● WORK TO BE COMPLETED
Give the number of lines in the records below that include "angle". Reply with that number alone.
===
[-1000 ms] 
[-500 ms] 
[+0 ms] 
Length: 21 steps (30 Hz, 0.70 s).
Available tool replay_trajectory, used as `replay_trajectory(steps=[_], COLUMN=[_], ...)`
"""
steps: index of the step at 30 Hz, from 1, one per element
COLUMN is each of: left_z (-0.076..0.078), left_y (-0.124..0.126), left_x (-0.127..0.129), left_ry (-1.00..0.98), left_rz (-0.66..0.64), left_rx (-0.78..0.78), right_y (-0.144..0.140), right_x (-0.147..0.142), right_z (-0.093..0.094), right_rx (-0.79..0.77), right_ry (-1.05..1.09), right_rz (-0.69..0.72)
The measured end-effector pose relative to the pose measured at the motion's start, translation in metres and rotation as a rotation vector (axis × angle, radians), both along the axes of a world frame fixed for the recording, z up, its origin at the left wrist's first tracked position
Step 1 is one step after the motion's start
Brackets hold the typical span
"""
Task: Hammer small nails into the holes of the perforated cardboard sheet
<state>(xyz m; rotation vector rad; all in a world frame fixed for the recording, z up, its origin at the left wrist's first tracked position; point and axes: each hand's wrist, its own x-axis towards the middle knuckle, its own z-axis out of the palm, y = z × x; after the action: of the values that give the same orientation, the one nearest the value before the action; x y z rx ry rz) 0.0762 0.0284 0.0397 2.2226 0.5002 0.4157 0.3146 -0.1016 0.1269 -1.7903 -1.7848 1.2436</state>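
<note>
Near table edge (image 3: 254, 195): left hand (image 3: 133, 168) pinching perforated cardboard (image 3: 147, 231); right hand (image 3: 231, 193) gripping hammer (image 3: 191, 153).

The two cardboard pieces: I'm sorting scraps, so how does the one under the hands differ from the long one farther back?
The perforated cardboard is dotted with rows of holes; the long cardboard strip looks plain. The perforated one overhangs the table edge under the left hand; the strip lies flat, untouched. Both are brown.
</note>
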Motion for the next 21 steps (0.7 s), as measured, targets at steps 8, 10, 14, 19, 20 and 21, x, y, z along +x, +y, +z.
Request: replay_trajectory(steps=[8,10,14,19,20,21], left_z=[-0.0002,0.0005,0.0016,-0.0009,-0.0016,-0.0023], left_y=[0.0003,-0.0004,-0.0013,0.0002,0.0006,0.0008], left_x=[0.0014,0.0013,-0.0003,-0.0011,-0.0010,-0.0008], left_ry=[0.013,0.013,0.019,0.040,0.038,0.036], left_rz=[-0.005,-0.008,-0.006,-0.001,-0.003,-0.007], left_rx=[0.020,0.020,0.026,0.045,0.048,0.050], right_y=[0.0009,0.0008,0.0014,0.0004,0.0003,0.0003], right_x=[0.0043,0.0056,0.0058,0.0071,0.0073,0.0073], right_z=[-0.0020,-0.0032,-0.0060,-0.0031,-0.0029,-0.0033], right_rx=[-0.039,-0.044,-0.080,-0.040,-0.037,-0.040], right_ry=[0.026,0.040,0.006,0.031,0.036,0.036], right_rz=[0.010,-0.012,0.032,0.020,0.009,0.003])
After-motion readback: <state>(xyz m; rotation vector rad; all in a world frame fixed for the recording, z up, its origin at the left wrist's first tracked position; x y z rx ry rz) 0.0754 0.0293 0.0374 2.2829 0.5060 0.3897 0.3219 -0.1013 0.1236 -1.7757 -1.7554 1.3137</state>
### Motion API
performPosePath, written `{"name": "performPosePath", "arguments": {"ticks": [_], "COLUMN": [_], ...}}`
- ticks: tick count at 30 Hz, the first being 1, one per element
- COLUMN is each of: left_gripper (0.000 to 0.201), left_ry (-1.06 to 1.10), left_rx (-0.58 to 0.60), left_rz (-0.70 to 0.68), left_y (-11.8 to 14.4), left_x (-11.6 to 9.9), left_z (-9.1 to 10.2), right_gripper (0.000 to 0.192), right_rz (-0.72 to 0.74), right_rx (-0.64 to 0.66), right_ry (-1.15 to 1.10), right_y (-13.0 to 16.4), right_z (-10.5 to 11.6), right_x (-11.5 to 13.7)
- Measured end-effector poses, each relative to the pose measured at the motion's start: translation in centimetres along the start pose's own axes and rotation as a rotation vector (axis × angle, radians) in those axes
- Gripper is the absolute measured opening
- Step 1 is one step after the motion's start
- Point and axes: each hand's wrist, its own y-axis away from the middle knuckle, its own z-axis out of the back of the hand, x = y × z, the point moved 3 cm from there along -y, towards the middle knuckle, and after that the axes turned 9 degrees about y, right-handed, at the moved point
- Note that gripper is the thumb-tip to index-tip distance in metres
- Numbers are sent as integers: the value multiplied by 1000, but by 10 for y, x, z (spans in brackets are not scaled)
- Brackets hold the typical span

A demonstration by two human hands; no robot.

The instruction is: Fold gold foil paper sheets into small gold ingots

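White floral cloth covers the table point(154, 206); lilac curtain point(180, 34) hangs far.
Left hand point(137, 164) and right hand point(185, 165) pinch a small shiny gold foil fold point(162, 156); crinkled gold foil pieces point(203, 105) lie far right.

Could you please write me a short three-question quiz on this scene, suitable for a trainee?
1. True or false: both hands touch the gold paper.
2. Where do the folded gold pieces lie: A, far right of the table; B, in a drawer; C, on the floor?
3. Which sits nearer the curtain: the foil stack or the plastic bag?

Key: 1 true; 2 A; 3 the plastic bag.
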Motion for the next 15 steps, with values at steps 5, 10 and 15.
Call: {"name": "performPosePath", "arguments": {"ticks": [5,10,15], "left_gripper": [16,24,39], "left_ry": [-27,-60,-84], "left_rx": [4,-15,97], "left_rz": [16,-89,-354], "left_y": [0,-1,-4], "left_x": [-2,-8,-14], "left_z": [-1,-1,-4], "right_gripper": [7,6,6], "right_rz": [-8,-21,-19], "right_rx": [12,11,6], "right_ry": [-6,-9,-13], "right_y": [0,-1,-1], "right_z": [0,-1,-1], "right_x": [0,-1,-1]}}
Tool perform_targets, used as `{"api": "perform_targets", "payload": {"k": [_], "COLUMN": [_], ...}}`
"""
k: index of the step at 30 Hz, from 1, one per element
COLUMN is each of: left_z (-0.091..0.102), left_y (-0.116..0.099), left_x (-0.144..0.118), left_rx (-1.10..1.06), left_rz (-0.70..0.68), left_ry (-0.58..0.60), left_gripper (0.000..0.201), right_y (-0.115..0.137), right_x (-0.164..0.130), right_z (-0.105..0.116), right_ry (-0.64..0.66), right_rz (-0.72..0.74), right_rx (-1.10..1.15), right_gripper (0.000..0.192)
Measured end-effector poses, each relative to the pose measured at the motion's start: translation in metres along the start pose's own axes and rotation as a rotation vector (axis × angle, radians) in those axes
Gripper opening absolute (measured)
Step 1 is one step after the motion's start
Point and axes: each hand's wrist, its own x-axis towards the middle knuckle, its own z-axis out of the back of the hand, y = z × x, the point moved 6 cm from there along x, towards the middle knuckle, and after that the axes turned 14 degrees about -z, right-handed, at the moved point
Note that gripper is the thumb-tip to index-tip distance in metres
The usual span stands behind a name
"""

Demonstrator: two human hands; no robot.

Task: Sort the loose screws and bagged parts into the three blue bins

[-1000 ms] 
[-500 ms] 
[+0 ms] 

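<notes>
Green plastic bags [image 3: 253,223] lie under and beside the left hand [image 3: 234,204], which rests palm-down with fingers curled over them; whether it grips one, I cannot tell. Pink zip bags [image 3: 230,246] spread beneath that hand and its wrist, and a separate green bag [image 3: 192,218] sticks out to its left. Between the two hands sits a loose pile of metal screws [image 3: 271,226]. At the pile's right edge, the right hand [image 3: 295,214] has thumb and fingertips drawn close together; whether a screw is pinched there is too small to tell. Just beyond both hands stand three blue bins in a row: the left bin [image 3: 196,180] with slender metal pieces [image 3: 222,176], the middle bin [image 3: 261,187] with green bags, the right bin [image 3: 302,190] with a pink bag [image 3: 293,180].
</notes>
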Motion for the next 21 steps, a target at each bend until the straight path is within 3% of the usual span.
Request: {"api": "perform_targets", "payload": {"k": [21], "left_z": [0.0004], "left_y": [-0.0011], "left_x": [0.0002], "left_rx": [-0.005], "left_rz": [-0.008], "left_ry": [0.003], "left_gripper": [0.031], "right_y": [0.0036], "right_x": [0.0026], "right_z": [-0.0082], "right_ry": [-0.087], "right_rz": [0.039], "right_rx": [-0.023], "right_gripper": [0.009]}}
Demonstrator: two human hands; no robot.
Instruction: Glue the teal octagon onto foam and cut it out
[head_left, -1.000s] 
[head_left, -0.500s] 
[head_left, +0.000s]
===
● TASK ANSWER
3